Did it succeed? Partially. We can definitely see that the latent direction z_nerd - z_smile encodes something about the eyes, because adding it to a different face changes the eye region. But the result is not as crisp as the analogous figure in the DCGAN paper. The glasses are suggested rather than drawn. The composite reads as “tongue face with vague glasses-ish modification around the eyes.”
The reasons it is not crisper are interesting on their own:
-
The latent space is not perfectly linear. A vanilla autoencoder has no incentive to make its latent space arithmetic-friendly. It just wants reconstructions to be good. The latent space ends up roughly arrangement-friendly because of how the network learns, but not perfectly. Variational autoencoders (VAEs) explicitly enforce a Gaussian prior on the latent distribution, which makes the space much more linear and dramatically improves arithmetic. We did not use a VAE.
-
128 dimensions is small for this kind of operation. Word2vec uses 300 to 1,000 dimensions for words. DCGAN uses 100 to 200 for images. We picked 128 to enforce strong compression. The cost is that semantic features are tangled together (one dimension might encode “eye darkness” but also partially encode “head tilt”), so isolating one specific attribute (glasses) by subtracting two examples is going to be noisy.
-
Two examples is not enough to define an attribute direction reliably. A more robust approach would average over many
(with-glasses, without-glasses)pairs to get a cleaner glasses vector. With one pair, we are getting “the difference between these two specific faces, which happens to include glasses but also includes everything else that differs between them.”
So the result is a partial confirmation. The latent space supports arithmetic, but with limitations that match what the theory would predict.
Three instincts that came out of this
The first instinct is about why convolutional architectures are the right shape for image autoencoders. The strided downsampling preserves spatial structure, the channel growth compensates for resolution loss, and the symmetric decoder lets us reconstruct without losing the inductive bias that pixels near each other are related. None of this is novel. All of it was abstract until I built it.
The second instinct is that the choice of loss has visible signatures. MSE alone produces blurry output because it rewards averaging when the model is uncertain. Adding L1 sharpens reconstructions because L1 does not over-punish single-pixel errors. These are not abstract claims, they are predictions we can verify by toggling the loss and looking at the output. Most ML papers do not have time to walk through this. The experiment takes ten minutes.
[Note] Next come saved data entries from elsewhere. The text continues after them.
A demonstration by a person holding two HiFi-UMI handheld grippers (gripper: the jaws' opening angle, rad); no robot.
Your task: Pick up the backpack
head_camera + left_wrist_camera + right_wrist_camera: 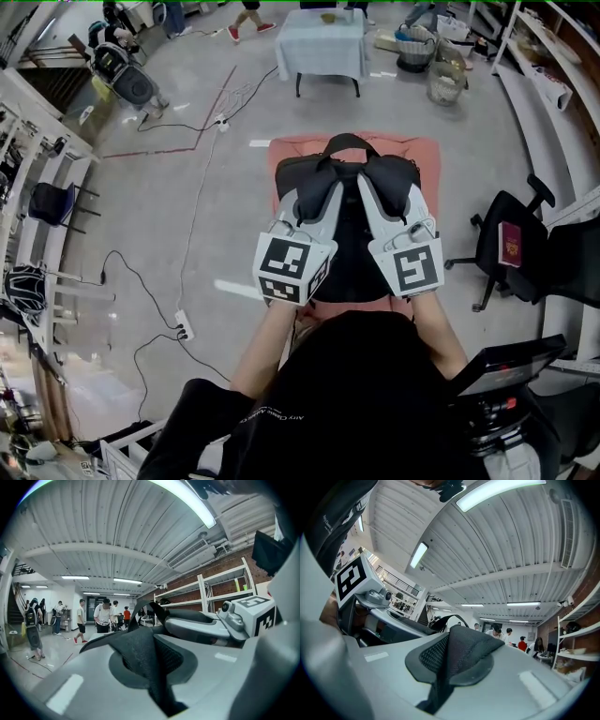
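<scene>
A black backpack (345, 202) hangs in front of me over a salmon-pink table (424, 156), its top handle (343, 143) at the far side. My left gripper (322, 190) is shut on the black mesh left shoulder strap (143, 660), which is pinched between its grey jaws. The right shoulder strap (457, 660) is clamped the same way in my right gripper (372, 187). Both grippers point roughly level and lie side by side. Each gripper view shows the other gripper's marker cube, the right one's (255, 613) and the left one's (351, 581).
A black office chair (511, 246) stands right of the pink table. Beyond it is a small table with a pale cloth (322, 42). Cables and a power strip (183, 325) lie on the floor at left, beside shelving (37, 187). Several people (102, 616) stand in the background.
</scene>
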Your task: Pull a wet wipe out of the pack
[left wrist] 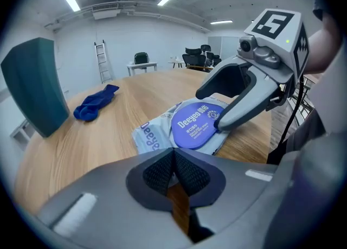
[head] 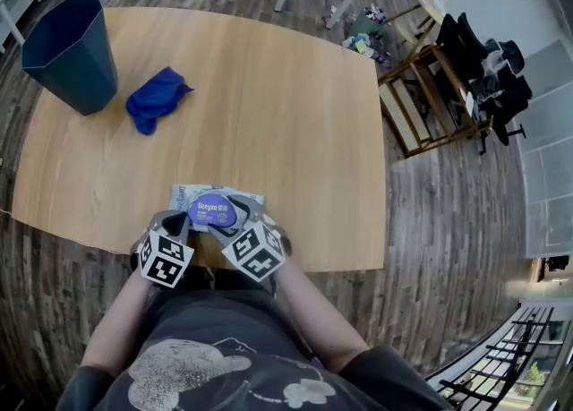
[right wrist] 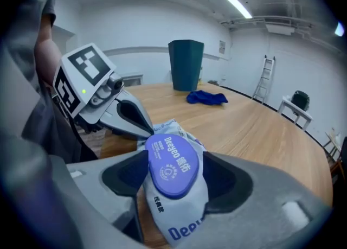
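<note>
While your bench (head: pixel 269 87) carries the bin (head: pixel 70 51) and cloth (head: pixel 154 100) at its far left, the pack (head: pixel 215 208) lies at the near edge. It sits between your right gripper's (right wrist: pixel 173 174) spread fingers. Your left gripper (left wrist: pixel 173 158), fingers closed and empty, is just beside it.

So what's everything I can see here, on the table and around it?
Table: one, light wood, middle of the room.
Wipe pack: one, pale with a purple lid, at the table's near edge.
Cloth: one, blue, crumpled on the table's far left.
Bin: one, dark teal, at the table's far left corner.
Rack: one, wooden, on the floor to the right.
Office chairs: a few, black, beyond the rack.
Ladder: one, pale, by the far wall.
Left gripper: one, grey, jaws together and empty, beside the pack.
Right gripper: one, grey, jaws apart over the pack.
</note>
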### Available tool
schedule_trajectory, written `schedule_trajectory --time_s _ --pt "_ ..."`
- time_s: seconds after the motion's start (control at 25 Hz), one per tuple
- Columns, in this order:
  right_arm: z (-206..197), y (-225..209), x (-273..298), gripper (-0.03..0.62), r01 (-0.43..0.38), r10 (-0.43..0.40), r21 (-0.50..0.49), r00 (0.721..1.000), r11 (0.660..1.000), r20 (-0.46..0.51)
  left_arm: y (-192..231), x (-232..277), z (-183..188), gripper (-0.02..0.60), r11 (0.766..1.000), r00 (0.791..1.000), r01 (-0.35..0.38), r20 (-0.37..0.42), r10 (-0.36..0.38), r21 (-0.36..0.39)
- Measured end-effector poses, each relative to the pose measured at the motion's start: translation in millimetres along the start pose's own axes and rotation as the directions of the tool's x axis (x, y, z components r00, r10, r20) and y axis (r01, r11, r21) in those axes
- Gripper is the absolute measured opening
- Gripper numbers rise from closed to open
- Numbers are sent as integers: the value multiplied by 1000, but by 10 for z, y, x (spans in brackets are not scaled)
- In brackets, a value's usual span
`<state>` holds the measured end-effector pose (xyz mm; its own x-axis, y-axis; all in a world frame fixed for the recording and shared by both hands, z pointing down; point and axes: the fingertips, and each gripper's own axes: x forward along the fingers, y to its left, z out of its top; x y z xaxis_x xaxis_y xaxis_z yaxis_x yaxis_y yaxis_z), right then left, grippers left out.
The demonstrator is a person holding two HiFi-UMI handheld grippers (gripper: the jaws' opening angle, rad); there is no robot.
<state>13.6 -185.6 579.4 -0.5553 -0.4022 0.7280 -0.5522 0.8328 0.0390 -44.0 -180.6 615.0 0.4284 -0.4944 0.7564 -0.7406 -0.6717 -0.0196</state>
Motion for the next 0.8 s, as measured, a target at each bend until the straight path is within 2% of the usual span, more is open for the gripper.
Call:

The third instinct is the most useful one. The fact that vector arithmetic on the latent space partially works tells us something about what the autoencoder actually learned. It learned a representation where similar emojis end up near each other and where small movements in latent space correspond to small semantic changes. That is a non-trivial property, and it is the property that makes the entire pre-trained-embeddings ecosystem work, from word2vec to CLIP to modern diffusion model conditioning. Anywhere a model takes an embedding as input, the assumption is that the embedding space has this kind of structure. The emoji experiment is a tiny version of the same question that anyone working with embeddings runs into eventually: does this representation actually support the operations I want to do on it? The way to find out is to test.